• EXERCISE AIM: The data below must be repeated exactly. Leave nothing out.

- - - - -

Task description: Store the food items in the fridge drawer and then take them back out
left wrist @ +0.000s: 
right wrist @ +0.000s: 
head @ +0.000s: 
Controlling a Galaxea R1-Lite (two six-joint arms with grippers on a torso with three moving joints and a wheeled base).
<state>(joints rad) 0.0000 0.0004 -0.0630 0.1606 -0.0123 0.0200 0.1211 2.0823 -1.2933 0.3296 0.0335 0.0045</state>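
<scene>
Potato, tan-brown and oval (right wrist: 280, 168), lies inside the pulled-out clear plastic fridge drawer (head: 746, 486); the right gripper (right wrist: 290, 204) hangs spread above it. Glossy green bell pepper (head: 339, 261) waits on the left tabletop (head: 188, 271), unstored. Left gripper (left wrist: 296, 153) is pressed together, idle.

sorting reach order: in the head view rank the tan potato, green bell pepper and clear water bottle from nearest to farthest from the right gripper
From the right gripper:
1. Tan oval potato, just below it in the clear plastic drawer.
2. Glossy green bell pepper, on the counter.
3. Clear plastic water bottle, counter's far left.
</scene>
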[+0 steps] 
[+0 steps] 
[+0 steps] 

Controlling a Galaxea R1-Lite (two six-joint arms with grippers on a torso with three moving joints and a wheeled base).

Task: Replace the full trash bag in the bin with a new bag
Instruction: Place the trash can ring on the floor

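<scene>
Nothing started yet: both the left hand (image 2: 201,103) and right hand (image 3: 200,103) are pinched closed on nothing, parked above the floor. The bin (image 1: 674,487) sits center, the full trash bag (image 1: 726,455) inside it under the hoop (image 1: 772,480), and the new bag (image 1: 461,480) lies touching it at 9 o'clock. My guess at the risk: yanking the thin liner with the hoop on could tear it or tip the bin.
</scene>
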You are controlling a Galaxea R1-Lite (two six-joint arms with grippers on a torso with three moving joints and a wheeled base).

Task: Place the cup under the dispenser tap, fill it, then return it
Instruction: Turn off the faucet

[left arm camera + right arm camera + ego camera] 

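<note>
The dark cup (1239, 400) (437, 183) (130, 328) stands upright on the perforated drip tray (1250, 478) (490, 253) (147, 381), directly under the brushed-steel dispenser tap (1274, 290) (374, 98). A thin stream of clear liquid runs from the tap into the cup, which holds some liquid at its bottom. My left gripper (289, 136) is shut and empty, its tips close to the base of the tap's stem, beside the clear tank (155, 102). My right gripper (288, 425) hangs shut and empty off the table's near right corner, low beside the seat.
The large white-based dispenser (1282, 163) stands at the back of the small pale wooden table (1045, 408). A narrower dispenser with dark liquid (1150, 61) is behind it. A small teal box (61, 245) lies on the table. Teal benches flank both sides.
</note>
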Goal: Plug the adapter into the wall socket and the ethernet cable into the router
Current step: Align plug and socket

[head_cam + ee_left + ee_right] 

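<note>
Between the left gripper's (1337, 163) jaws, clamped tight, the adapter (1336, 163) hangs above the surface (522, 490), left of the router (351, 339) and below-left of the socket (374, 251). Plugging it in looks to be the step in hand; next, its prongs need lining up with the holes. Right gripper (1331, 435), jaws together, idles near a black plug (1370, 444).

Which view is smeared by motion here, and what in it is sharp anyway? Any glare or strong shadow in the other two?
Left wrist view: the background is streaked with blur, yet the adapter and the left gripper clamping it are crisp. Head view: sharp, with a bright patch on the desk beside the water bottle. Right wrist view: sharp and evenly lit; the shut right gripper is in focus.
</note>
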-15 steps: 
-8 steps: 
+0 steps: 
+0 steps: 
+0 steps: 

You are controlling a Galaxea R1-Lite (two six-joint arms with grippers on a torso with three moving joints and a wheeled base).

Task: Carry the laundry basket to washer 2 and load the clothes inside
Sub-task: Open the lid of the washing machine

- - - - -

• FINAL ANSWER:
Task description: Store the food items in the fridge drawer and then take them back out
left wrist @ +0.000s: 
right wrist @ +0.000s: 
head @ +0.000s: 
Controlling a Galaxea R1-Lite (two six-joint arms with grippers on a torso with three moving joints and a wheeled base).
<state>(joints rad) 0.0000 0.0004 -0.0630 0.1606 -0.0123 0.0200 0.1211 2.0823 -1.2933 0.3296 0.0335 0.0045</state>
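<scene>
Potato, tan-brown and oval (right wrist: 280, 168), lies inside the pulled-out clear plastic fridge drawer (head: 746, 486); the right gripper (right wrist: 290, 204) hangs spread above it. Glossy green bell pepper (head: 339, 261) waits on the left tabletop (head: 188, 271), unstored. Left gripper (left wrist: 296, 153) is pressed together, idle.

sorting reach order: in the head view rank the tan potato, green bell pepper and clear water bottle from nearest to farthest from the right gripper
From the right gripper:
1. Tan oval potato, just below it in the clear plastic drawer.
2. Glossy green bell pepper, on the counter.
3. Clear plastic water bottle, counter's far left.
</scene>
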[+0 steps] 
[+0 steps] 
[+0 steps] 

Controlling a Galaxea R1-Lite (two six-joint arms with grippers on a torso with three moving joints and a wheeled base).

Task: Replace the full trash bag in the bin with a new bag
Instruction: Place the trash can ring on the floor

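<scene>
Nothing started yet: both the left hand (image 2: 201,103) and right hand (image 3: 200,103) are pinched closed on nothing, parked above the floor. The bin (image 1: 674,487) sits center, the full trash bag (image 1: 726,455) inside it under the hoop (image 1: 772,480), and the new bag (image 1: 461,480) lies touching it at 9 o'clock. My guess at the risk: yanking the thin liner with the hoop on could tear it or tip the bin.
</scene>
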You are controlling a Galaxea R1-Lite (two six-joint arms with grippers on a torso with three moving joints and a wheeled base).

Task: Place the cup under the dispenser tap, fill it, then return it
Instruction: Turn off the faucet

[left arm camera + right arm camera + ego camera] 

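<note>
The dark cup (1239, 400) (437, 183) (130, 328) stands upright on the perforated drip tray (1250, 478) (490, 253) (147, 381), directly under the brushed-steel dispenser tap (1274, 290) (374, 98). A thin stream of clear liquid runs from the tap into the cup, which holds some liquid at its bottom. My left gripper (289, 136) is shut and empty, its tips close to the base of the tap's stem, beside the clear tank (155, 102). My right gripper (288, 425) hangs shut and empty off the table's near right corner, low beside the seat.
The large white-based dispenser (1282, 163) stands at the back of the small pale wooden table (1045, 408). A narrower dispenser with dark liquid (1150, 61) is behind it. A small teal box (61, 245) lies on the table. Teal benches flank both sides.
</note>
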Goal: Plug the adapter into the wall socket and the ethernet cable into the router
Current step: Align plug and socket

[head_cam + ee_left + ee_right] 

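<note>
Between the left gripper's (1337, 163) jaws, clamped tight, the adapter (1336, 163) hangs above the surface (522, 490), left of the router (351, 339) and below-left of the socket (374, 251). Plugging it in looks to be the step in hand; next, its prongs need lining up with the holes. Right gripper (1331, 435), jaws together, idles near a black plug (1370, 444).

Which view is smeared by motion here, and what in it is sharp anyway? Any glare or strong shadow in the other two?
Left wrist view: the background is streaked with blur, yet the adapter and the left gripper clamping it are crisp. Head view: sharp, with a bright patch on the desk beside the water bottle. Right wrist view: sharp and evenly lit; the shut right gripper is in focus.
</note>
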-15 steps: 
-8 steps: 
+0 steps: 
+0 steps: 
+0 steps: 

You are controlling a Galaxea R1-Lite (two six-joint arms with grippers on a torso with three moving joints and a wheeled base).

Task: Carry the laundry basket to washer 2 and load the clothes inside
Sub-task: Open the lid of the washing machine

Nothing more remains to be added to this answer.